DEBBI MICHIKO FLORENCE, author of the Jasmine Toguchi chapter book series and the upcoming Keep It Together, Keiko Carter (5/5/20).

Millicent Min, Girl Genius by Lisa Yee was one of the first books my daughter and I read together that had a contemporary Asian-American character. I had craved books like that when I was in middle school, and  it gave me hope that the stories I wanted to write might find a publishing home some day. And my dreams came true!”

RONALD L. SMITH, author of HoodooThe Mesmerist, and Black Panther: The Young Prince.

“The book I’m thankful for is The Wonderful Flight to the Mushroom Planet by British writer Eleanor Cameron. I think I discovered it in middle school, and it swept me away to Mars, with two kids who build a spaceship in their basement. When I do school visits, I like to show a slide of the cover and point out how old I am by the price being only fifty cents. I have a vague memory of being home from school one day, perhaps I was sick or just feigning. Rain was pattering on the window.
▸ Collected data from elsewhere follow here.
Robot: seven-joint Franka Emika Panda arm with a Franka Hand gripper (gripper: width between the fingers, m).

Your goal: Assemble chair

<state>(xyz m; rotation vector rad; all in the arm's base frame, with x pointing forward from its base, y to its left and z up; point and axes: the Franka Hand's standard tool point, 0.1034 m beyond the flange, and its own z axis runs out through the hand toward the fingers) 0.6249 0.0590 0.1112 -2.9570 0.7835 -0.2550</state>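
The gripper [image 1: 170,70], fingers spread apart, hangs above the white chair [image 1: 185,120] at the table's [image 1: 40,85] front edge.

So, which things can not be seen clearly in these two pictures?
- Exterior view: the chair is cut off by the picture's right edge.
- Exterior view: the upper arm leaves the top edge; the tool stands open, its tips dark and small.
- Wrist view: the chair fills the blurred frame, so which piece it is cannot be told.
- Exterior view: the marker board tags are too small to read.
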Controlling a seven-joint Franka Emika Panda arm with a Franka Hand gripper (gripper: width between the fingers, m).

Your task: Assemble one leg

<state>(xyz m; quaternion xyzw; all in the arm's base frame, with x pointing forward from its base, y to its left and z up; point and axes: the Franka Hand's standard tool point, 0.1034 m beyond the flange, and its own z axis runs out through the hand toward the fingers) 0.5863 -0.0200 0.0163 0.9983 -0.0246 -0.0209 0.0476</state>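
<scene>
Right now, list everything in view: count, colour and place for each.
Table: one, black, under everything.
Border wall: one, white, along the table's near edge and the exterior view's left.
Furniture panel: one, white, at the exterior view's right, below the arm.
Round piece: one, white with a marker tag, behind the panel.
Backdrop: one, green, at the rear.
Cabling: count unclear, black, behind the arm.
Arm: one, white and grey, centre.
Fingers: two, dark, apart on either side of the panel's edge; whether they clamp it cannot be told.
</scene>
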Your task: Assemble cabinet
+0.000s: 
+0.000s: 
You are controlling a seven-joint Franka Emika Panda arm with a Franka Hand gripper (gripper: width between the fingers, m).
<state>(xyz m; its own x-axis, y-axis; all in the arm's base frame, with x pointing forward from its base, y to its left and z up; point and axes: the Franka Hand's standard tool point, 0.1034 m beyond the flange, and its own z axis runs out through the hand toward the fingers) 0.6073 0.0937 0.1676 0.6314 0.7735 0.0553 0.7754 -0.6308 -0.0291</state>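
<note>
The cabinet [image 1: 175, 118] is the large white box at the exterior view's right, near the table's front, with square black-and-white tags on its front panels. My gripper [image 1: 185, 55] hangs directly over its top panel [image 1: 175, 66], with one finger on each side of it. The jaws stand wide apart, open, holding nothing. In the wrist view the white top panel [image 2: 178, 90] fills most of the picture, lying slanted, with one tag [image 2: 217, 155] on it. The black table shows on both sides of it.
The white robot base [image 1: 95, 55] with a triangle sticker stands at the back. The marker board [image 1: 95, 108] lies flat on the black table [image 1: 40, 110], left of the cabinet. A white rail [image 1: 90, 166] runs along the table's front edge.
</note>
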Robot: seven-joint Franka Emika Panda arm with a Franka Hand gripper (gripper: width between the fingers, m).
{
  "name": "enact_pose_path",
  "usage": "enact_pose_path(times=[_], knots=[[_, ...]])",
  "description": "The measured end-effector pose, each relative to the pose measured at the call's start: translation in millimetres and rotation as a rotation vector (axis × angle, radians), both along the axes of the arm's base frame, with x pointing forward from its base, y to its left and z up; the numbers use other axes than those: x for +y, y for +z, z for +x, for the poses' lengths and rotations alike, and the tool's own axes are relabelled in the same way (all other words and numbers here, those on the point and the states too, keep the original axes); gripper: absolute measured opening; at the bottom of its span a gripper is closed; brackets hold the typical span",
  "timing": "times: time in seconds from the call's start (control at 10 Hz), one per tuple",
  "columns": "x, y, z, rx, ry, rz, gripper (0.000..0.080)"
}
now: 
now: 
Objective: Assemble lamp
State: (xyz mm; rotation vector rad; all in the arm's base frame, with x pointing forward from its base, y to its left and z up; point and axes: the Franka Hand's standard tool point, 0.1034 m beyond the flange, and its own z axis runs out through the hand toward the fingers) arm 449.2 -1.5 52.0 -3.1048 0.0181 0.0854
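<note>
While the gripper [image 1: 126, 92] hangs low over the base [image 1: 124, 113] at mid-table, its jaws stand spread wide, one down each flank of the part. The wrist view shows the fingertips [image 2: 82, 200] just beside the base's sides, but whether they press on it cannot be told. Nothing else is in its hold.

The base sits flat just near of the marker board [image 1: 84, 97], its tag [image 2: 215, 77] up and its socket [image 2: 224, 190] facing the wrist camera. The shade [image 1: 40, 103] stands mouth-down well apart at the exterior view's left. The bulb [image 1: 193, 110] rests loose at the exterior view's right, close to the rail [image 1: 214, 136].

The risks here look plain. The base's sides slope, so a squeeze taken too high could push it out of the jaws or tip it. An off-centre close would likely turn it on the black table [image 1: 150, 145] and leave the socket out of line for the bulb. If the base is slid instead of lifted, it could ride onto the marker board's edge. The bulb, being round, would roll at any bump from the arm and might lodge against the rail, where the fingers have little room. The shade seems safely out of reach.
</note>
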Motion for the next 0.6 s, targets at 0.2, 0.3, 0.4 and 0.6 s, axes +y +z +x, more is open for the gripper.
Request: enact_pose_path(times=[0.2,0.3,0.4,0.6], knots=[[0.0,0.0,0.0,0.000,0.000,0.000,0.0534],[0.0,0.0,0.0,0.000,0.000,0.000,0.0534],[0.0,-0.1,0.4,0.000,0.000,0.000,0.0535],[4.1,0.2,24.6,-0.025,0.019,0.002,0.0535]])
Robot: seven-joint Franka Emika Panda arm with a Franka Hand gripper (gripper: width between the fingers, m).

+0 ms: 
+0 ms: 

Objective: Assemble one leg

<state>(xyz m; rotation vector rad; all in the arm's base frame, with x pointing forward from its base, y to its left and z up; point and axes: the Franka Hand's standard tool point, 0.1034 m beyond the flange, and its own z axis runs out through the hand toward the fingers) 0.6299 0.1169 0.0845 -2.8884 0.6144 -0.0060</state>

The book put me in a state of mind I had never experienced before. I now know that experience as “falling into the page,” something I try to do today with my own writing. Over the years, I have found readers of a certain age who still have fond memories of the book. It’s a timeless classic!”

SANDY STARK-McGINNIS author of Extraordinary Birds and the The Space Between Lost and Found (4/28/20).

The House on Mango Street by Sandra Cisneros was the first book I read where I said to myself, ‘I want to write like that.’ For me, it’s the perfect balance of accessible but layered, lyrical prose. When I need a reminder of why I love to write, I always come back to this book.”

JONATHAN ROSEN, author of Night of the Cuddle Bunnies and From Sunset Till Sunrise.

“I devoured the Choose Your Own Adventure series as a kid, because the hero was always me. The books were written in second person: “You did this,” and “You thought that,” making it easier for me to picture myself in the various situations. Plus, my dad would always buy me the next one in the series whenever we went to the bookstore, so it makes me think of him and that time in my life.”

CELIA C. PEREZ, author of  The First Rule of Punk and Strange Birds.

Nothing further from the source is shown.